One drill in particular we ran was a double tap to the chest A zone at 7 yds. He ran a stock Glock 17 and did it around 1.3 to 1.4 seconds as a personal best, from a safariland ALS holster OWB.
I ran an AR with iron sights, a2 flash hider, and G2S trigger (SSA basically, not a single stage super light trigger) and, from low ready (about 45 degrees down), did it in something like 0.6 seconds. I pushed it to 5 A zone hits in 0.98 seconds from low ready, which isn't amazingly fast compared to professional shooters, but it is compared to even some of the best pistol shooters in the world... drawing from a holster.
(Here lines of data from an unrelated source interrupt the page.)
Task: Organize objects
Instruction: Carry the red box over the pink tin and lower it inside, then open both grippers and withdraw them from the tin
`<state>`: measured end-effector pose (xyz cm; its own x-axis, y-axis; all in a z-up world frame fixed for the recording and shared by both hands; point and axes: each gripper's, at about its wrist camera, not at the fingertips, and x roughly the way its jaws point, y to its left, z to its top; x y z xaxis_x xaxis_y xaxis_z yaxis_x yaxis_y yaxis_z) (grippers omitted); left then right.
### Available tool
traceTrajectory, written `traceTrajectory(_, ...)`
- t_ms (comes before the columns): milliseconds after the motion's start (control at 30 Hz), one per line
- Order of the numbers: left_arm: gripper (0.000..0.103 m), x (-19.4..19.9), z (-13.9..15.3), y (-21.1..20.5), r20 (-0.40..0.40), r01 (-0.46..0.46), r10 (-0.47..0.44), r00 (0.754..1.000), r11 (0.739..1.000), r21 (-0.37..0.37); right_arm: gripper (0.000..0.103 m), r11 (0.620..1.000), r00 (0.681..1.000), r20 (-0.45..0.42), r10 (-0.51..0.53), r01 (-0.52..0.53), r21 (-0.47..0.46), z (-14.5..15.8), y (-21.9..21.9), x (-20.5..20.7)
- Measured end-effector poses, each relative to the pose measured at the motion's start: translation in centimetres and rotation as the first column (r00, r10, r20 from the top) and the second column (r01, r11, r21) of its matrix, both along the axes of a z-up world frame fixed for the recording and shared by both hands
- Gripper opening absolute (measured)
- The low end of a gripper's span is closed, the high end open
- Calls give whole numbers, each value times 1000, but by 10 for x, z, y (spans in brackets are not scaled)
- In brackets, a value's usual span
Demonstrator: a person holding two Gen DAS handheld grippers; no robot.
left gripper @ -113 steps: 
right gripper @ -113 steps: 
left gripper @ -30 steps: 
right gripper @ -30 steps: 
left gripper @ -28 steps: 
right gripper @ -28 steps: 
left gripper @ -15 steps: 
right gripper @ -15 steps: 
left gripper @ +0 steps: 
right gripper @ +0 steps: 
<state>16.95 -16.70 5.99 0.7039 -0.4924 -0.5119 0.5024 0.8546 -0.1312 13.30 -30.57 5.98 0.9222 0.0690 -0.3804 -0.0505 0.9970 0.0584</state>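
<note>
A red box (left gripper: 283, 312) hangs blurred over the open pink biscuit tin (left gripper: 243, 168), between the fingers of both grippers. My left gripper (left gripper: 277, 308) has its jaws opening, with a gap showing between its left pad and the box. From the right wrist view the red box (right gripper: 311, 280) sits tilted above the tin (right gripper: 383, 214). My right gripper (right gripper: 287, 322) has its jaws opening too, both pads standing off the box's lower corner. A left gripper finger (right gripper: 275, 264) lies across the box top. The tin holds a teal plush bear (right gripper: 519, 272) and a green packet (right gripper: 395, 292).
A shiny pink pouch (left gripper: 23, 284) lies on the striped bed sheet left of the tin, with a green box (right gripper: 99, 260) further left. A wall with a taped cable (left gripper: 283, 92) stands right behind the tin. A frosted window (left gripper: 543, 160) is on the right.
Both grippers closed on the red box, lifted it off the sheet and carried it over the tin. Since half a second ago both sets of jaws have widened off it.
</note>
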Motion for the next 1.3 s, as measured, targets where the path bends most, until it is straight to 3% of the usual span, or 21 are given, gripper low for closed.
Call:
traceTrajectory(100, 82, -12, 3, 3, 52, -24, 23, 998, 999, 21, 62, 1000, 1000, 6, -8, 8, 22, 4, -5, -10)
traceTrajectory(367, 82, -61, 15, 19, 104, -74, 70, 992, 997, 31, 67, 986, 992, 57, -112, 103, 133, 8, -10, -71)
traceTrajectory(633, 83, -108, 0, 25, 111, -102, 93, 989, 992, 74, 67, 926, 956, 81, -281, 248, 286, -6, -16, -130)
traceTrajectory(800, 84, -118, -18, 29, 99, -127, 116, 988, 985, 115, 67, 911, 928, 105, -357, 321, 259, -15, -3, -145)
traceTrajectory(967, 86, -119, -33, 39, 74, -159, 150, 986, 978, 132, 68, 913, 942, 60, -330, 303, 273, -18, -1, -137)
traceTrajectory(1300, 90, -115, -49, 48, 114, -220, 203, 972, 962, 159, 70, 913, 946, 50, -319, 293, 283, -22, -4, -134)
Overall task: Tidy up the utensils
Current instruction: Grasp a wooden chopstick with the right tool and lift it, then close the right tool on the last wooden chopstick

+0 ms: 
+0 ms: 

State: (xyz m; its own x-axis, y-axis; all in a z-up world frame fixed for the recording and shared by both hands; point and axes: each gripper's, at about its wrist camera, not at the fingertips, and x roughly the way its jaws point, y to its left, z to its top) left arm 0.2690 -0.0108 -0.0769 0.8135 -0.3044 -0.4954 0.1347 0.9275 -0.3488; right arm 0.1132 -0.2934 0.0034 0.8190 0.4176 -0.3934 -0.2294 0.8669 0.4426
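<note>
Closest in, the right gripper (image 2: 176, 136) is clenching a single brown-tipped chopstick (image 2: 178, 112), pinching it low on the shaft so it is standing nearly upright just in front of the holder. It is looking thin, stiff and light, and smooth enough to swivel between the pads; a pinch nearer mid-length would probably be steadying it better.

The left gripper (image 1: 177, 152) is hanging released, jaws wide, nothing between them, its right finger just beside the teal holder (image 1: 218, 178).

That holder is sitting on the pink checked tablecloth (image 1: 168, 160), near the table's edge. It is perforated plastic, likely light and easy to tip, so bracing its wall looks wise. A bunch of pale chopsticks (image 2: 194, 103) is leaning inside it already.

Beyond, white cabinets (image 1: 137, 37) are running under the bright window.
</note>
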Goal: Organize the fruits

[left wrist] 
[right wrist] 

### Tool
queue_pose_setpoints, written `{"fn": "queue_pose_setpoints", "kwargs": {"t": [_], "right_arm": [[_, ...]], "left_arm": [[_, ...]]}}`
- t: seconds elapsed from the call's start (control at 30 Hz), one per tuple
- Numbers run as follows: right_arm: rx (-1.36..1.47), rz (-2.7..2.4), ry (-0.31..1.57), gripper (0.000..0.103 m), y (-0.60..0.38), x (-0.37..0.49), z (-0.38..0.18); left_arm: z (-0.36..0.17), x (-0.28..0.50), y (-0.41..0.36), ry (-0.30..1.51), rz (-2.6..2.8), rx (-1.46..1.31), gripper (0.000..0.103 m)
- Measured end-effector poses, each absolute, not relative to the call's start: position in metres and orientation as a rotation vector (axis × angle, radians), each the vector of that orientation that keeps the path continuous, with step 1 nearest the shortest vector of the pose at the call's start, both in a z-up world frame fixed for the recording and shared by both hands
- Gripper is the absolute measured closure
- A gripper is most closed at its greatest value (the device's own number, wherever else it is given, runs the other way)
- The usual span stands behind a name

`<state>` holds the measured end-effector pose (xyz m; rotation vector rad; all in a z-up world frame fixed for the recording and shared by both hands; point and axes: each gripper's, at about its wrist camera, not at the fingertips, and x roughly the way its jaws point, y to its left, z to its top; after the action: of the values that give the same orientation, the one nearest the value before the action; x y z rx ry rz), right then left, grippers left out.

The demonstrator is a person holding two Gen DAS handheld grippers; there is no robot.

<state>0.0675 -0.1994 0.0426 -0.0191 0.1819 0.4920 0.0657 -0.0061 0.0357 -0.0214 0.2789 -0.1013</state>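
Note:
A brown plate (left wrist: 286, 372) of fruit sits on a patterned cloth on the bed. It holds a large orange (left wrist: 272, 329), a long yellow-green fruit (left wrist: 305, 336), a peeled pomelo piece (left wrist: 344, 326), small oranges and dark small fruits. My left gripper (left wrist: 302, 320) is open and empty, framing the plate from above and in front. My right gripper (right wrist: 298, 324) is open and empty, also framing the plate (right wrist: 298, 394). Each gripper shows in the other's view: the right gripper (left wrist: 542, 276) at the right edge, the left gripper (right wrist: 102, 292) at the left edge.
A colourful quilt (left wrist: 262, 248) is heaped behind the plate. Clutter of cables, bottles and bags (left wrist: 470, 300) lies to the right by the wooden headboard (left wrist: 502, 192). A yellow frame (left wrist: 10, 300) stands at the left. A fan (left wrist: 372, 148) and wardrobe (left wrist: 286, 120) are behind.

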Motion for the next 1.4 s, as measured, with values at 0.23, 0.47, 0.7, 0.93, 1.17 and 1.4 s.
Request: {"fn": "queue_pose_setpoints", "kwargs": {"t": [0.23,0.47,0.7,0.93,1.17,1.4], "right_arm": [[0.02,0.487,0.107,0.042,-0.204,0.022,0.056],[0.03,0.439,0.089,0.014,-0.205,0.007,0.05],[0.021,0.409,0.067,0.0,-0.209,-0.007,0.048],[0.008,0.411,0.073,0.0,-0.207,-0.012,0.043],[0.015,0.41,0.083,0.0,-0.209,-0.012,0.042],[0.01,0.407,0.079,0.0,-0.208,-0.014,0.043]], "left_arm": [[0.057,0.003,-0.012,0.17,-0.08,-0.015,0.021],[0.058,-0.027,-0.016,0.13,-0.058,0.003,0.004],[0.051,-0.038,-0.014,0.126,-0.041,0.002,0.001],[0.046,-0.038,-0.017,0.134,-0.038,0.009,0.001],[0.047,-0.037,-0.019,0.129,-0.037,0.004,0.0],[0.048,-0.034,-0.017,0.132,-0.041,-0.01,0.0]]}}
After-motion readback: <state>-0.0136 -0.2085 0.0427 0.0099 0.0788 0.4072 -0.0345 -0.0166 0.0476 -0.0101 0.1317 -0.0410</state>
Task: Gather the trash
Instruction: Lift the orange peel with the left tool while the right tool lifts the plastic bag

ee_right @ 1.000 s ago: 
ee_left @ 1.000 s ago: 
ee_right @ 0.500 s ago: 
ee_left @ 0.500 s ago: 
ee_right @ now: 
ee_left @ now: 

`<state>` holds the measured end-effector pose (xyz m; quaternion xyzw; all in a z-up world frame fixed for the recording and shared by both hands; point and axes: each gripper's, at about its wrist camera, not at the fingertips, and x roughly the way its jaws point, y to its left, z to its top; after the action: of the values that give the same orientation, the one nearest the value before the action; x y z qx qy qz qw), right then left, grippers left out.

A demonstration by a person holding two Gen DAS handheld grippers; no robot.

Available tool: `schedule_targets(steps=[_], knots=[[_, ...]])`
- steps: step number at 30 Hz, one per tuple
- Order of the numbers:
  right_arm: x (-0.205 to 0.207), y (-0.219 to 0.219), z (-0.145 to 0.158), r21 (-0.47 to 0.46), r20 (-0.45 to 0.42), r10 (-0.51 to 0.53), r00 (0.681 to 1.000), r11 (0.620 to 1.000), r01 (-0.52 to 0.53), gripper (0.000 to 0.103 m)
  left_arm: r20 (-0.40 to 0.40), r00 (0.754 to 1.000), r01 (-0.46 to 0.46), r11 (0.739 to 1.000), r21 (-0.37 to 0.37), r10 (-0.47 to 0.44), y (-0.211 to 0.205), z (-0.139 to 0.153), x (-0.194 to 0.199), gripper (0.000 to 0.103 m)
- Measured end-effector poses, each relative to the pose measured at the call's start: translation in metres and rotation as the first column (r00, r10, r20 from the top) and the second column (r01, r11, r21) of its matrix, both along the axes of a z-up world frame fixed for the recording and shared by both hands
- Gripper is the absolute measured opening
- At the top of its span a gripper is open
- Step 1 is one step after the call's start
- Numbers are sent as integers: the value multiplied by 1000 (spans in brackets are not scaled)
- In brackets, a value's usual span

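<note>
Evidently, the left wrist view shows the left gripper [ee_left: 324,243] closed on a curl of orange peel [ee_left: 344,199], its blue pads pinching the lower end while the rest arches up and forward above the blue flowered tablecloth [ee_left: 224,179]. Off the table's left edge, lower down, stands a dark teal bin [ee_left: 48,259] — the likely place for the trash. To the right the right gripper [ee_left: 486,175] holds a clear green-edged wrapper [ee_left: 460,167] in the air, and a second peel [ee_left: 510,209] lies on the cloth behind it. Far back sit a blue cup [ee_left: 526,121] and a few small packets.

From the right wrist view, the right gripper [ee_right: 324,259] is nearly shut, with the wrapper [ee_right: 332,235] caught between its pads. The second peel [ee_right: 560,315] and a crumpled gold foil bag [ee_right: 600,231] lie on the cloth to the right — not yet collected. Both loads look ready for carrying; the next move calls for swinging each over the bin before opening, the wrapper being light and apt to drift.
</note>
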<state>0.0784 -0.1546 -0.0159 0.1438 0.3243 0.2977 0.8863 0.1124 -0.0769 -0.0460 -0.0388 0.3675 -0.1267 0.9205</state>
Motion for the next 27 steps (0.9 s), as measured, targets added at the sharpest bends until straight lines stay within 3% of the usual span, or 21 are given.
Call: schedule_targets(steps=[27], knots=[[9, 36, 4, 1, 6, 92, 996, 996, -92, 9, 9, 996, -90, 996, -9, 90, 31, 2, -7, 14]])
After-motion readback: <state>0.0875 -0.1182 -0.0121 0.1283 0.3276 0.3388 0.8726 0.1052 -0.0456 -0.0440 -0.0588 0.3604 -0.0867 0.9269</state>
So anyway we thought of ways to balance things out even more. After some testing and thought while shoving ammo into magazines, we eventually decided that if a pistol shooter is starting holstered, the rifle shooter should start hanging from a sling. But we allowed primary hand on pistol grip to control the weapon as would be realistic.
The thought process is that if you're going to practice a 0 to 60 acceleration from patrol mode to contact, you should start with the rifle as you would carry it, just like you start the pistol as you would carry it. So the final starting stance was feet roughly shoulder width apart, knees NOT bent into a shooting/fighting stance, back straight, rifle slung across chest, primary hand on pistol grip, support hand can be on the hand guard, but we found it more interesting to start with the support hand off the rail.
We also tried a USPSA surrender position with the rifle (slung) to simulate two handed actions, which got us closest to pistol draw time, but it was kind of unrealistic.
Has anyone else done drills or training where the rifle starts slung instead of in the low ready? Any thoughts on training like that?